> TASK TO COMPLETE
Below are several records. Retype exactly those lines running from the one with "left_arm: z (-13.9" through the one with "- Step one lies", end lines included, and no others.

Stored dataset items
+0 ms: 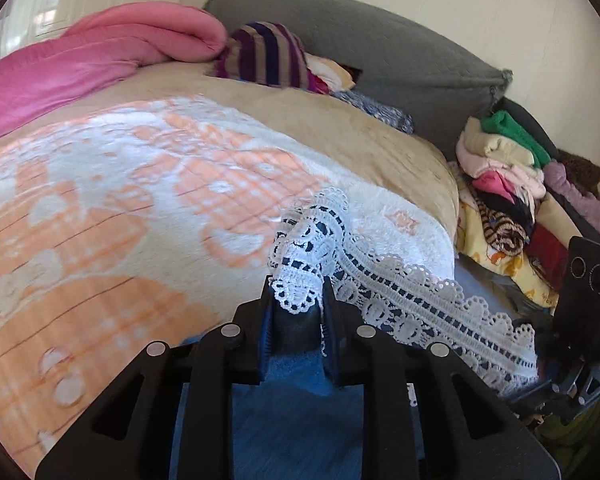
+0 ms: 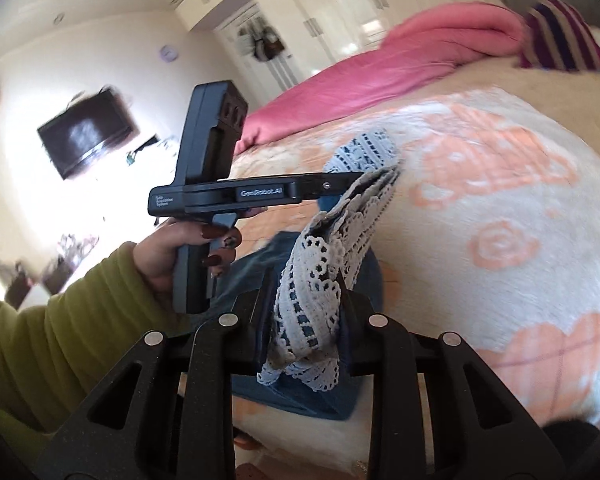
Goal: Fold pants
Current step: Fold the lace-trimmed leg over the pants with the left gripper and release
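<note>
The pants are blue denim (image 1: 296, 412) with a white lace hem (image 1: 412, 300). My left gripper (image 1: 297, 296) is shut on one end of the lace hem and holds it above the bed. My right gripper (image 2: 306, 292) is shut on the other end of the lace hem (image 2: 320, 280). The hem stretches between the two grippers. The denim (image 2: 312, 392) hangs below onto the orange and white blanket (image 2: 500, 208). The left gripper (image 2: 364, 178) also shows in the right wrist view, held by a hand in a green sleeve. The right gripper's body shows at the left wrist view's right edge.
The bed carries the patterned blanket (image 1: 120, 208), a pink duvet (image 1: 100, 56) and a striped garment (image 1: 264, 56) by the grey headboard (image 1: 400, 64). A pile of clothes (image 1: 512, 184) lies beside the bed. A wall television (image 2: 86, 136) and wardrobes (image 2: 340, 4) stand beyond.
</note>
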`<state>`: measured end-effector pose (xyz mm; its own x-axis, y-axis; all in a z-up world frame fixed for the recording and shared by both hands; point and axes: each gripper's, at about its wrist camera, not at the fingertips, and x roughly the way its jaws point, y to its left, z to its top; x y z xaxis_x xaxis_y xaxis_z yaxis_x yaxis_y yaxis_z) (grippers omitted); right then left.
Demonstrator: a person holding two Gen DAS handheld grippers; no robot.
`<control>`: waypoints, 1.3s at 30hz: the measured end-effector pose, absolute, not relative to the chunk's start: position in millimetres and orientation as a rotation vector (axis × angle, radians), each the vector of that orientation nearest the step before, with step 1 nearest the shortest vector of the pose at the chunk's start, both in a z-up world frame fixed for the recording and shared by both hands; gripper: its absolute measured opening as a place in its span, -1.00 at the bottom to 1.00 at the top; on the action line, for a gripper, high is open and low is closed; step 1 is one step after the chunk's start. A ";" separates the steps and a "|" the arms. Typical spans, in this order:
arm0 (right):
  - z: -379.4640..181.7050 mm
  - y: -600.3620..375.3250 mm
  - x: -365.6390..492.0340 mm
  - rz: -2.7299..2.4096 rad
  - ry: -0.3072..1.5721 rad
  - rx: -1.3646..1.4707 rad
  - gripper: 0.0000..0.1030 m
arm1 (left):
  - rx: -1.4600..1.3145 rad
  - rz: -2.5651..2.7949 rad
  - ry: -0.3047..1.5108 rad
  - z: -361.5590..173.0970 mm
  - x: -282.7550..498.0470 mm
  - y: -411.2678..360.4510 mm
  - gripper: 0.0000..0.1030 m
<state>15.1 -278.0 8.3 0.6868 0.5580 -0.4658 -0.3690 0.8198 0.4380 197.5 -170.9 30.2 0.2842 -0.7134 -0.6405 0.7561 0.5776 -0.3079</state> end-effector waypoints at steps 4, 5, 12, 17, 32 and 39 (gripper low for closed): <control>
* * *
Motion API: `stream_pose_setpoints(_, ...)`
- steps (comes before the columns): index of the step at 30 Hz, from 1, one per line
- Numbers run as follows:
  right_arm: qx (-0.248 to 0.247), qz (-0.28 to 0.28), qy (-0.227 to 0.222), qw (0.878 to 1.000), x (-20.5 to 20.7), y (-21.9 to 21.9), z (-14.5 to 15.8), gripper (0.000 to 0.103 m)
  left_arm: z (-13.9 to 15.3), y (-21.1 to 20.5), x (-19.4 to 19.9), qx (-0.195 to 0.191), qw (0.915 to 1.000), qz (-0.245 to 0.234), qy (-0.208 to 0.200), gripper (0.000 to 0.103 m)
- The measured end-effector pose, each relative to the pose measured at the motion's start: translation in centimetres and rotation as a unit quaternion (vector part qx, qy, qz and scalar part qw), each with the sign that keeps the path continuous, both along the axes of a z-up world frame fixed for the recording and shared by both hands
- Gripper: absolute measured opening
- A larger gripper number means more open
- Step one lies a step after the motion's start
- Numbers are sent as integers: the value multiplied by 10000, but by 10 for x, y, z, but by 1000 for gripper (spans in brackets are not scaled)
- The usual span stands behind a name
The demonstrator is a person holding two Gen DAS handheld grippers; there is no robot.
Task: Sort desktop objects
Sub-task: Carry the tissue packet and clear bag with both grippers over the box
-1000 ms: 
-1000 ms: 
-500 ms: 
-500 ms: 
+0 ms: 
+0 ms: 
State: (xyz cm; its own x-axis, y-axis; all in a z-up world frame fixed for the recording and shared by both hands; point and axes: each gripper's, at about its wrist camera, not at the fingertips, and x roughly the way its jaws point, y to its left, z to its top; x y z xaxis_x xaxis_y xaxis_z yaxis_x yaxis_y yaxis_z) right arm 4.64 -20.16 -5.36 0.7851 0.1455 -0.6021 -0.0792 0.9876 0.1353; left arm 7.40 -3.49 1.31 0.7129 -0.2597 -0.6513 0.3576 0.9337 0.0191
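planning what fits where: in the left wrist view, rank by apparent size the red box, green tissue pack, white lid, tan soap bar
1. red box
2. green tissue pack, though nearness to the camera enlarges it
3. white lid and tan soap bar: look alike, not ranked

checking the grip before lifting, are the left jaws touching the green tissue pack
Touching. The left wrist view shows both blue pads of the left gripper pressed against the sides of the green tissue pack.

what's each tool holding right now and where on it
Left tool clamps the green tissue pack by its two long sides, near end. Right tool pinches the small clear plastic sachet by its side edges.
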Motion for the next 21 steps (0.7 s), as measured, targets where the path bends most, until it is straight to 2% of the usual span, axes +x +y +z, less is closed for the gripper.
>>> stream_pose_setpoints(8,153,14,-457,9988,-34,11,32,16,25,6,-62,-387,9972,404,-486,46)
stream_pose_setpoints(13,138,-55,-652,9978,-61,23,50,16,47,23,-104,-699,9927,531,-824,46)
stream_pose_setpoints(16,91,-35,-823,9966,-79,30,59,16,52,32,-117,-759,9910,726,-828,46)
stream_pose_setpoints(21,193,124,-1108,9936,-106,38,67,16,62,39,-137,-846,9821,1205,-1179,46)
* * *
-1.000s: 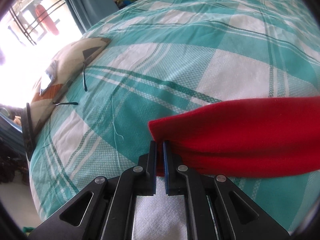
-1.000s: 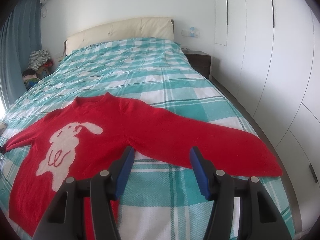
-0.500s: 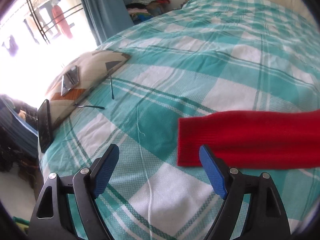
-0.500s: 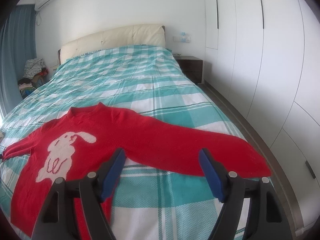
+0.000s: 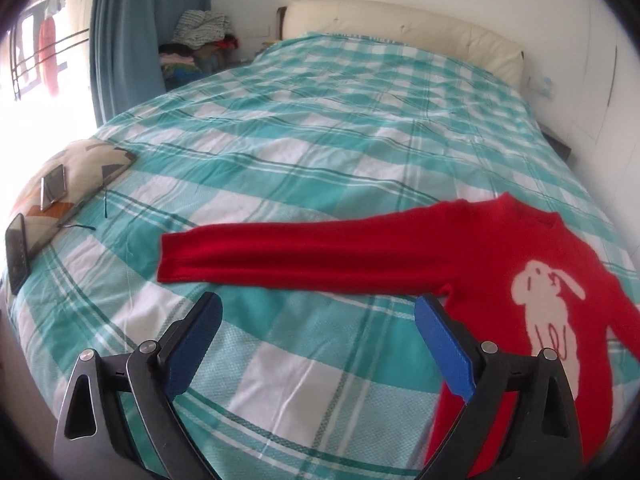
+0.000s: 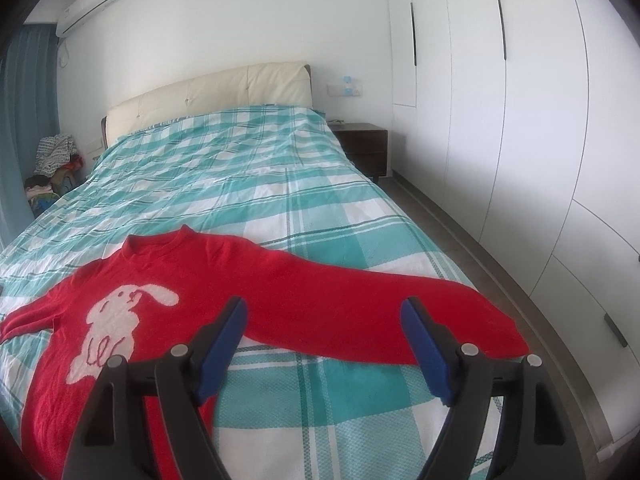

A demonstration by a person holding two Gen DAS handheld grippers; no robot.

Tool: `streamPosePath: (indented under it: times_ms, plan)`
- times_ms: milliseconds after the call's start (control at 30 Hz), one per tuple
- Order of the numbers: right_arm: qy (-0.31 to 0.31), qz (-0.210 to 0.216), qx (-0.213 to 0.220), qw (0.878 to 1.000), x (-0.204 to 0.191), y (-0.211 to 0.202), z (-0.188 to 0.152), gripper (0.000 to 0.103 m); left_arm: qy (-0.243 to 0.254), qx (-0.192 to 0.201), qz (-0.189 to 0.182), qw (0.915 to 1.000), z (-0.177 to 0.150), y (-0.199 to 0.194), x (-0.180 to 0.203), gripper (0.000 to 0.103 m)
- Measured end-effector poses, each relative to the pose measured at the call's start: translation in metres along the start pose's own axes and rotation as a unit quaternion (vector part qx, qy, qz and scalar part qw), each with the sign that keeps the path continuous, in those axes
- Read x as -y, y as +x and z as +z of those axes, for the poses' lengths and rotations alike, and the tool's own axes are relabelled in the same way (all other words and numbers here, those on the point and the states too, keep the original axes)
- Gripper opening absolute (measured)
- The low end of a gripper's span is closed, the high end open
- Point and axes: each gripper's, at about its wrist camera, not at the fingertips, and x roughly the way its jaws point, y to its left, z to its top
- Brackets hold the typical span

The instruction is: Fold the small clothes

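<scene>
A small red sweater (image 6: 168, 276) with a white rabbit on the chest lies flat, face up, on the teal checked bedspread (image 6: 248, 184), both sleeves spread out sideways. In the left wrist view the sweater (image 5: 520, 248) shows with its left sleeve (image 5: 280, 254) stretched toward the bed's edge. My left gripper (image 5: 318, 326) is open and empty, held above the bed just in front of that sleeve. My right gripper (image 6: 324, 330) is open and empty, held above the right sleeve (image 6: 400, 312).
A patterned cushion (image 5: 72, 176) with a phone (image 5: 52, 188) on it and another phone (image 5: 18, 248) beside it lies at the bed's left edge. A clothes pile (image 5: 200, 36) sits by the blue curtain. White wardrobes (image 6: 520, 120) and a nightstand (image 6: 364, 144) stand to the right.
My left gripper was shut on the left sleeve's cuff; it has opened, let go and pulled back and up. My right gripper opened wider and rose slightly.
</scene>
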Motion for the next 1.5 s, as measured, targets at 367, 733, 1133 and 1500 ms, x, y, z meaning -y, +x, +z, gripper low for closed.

> OUTPUT FOR THIS TASK
  left_arm: z (-13.9 to 15.3), y (-21.1 to 20.5), x (-19.4 to 19.9), qx (-0.195 to 0.191), qw (0.915 to 1.000), qz (-0.245 to 0.234), qy (-0.208 to 0.200), gripper (0.000 to 0.103 m)
- The measured end-effector pose, each relative to the pose measured at the motion's start: translation in centimetres and rotation as a unit quaternion (vector part qx, qy, qz and scalar part qw), each with the sign that keeps the path continuous, both along the axes of a z-up world frame fixed for the recording and shared by both hands
- Gripper: absolute measured opening
- A larger gripper number means more open
- Step one lies a step after the motion's start

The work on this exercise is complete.